> **ACTIVITY**
From the material below, return every line that includes "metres".

___ INFORMATION SUPPLIED

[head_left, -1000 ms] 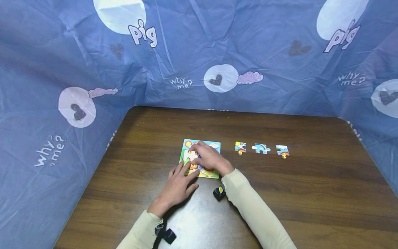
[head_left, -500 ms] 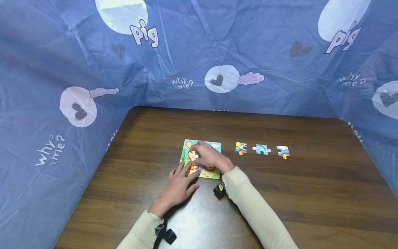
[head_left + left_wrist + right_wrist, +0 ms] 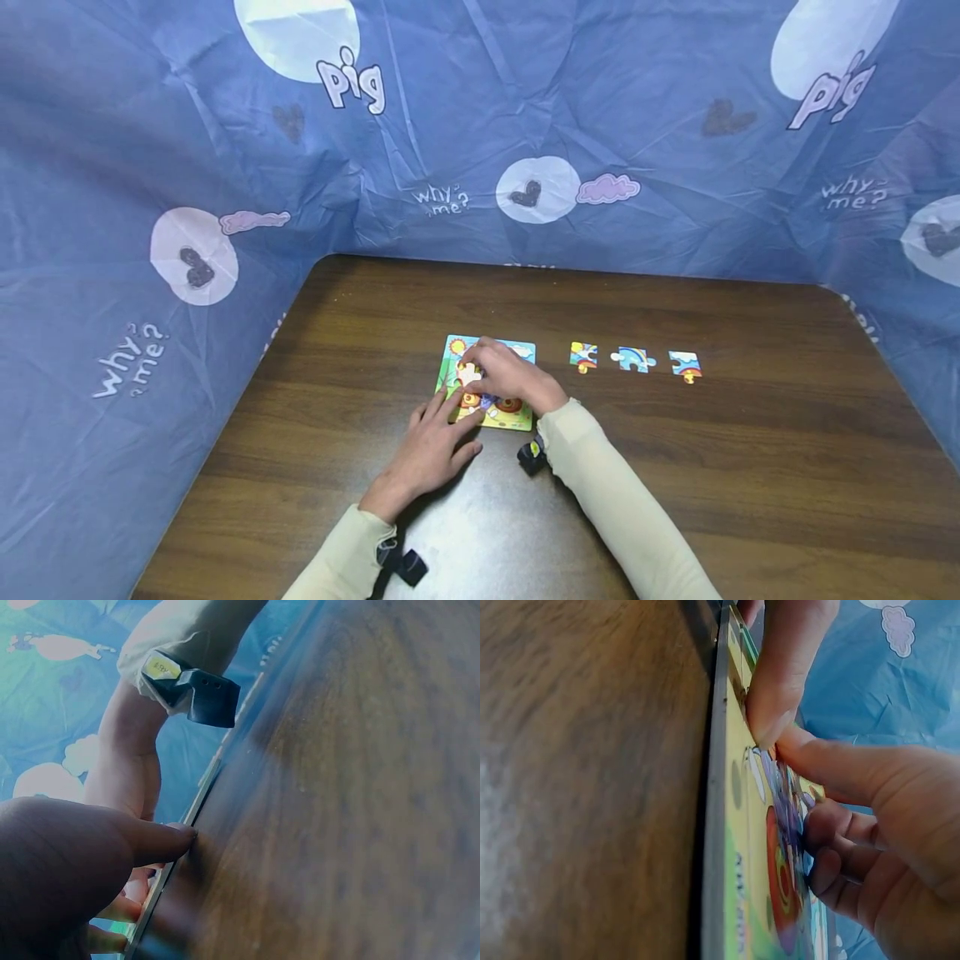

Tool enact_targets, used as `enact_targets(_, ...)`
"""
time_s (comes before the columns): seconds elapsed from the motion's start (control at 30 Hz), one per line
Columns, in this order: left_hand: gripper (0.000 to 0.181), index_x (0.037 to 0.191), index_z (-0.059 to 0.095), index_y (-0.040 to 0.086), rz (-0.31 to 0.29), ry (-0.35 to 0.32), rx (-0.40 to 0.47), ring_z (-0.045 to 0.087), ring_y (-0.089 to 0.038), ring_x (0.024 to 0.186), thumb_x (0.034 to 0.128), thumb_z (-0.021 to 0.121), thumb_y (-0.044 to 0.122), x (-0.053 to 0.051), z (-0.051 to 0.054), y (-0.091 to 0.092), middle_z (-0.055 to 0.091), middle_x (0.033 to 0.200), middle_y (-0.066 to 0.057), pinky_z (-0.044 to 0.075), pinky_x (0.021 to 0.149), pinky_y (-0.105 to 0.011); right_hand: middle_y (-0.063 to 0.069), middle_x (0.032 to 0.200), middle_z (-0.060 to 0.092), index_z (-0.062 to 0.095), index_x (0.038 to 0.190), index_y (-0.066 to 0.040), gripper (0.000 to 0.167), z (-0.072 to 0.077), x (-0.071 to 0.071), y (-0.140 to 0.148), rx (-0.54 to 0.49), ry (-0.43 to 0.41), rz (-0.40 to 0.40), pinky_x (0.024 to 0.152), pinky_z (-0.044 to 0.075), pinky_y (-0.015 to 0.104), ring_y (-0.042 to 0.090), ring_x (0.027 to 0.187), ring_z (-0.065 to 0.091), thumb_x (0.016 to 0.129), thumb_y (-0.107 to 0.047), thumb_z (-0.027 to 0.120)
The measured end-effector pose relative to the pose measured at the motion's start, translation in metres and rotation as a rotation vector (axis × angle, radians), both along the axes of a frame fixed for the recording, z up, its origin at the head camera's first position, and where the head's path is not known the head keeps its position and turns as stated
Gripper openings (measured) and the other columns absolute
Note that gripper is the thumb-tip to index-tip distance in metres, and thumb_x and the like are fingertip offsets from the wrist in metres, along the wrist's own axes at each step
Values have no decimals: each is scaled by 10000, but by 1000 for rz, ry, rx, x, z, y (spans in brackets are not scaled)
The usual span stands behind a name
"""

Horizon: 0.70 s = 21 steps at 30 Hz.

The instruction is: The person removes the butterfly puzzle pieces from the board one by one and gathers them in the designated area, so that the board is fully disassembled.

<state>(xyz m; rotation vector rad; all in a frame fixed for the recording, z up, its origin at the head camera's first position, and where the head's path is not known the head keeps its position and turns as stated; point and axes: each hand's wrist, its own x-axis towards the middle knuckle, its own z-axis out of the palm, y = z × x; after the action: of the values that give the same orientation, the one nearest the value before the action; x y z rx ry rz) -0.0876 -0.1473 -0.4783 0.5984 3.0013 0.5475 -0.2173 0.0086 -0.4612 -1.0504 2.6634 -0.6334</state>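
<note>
A colourful jigsaw board [image 3: 517,422] lies on the table before me, with a sun at its upper left. My right hand [image 3: 513,375] reaches over it and pinches a jigsaw piece [image 3: 469,373] between thumb and fingers, at the board's left middle. Glare whitens that piece, and the fingers hide part of it. My left hand [image 3: 431,454] rests with fairly straight, spread fingers on the board's lower left. In the right wrist view, a left finger [image 3: 776,697] presses on the board close to the right thumb [image 3: 832,761]. The left thumb [image 3: 169,840] lies near the table's surface.
Three loose jigsaw pieces lie in a row right of the board: one with a sun [image 3: 583,356], one with a rainbow [image 3: 633,360], one with a cloud [image 3: 686,365]. A blue printed cloth [image 3: 450,125] surrounds the brown wooden table [image 3: 750,467].
The piece under my right hand has shifted slightly in tilt, its face going from white glare to coloured and back to pale. Both hands stay nearly in place; the view drifts slightly.
</note>
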Motion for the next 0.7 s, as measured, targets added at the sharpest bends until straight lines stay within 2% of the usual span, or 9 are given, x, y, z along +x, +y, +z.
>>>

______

> **ANSWER SPACE**
The measured end-effector pose relative to the pose measured at the motion's start, translation in metres and rotation as a rotation vector (axis × angle, radians), both along the axes of a frame fixed for the recording, z up, its origin at the head camera's first position, and where the head's path is not known the head keeps its position and turns as stated
Note that gripper is the thumb-tip to index-tip distance in metres, and thumb_x and the like are fingertip offsets from the wrist in metres, along the wrist's own axes at each step

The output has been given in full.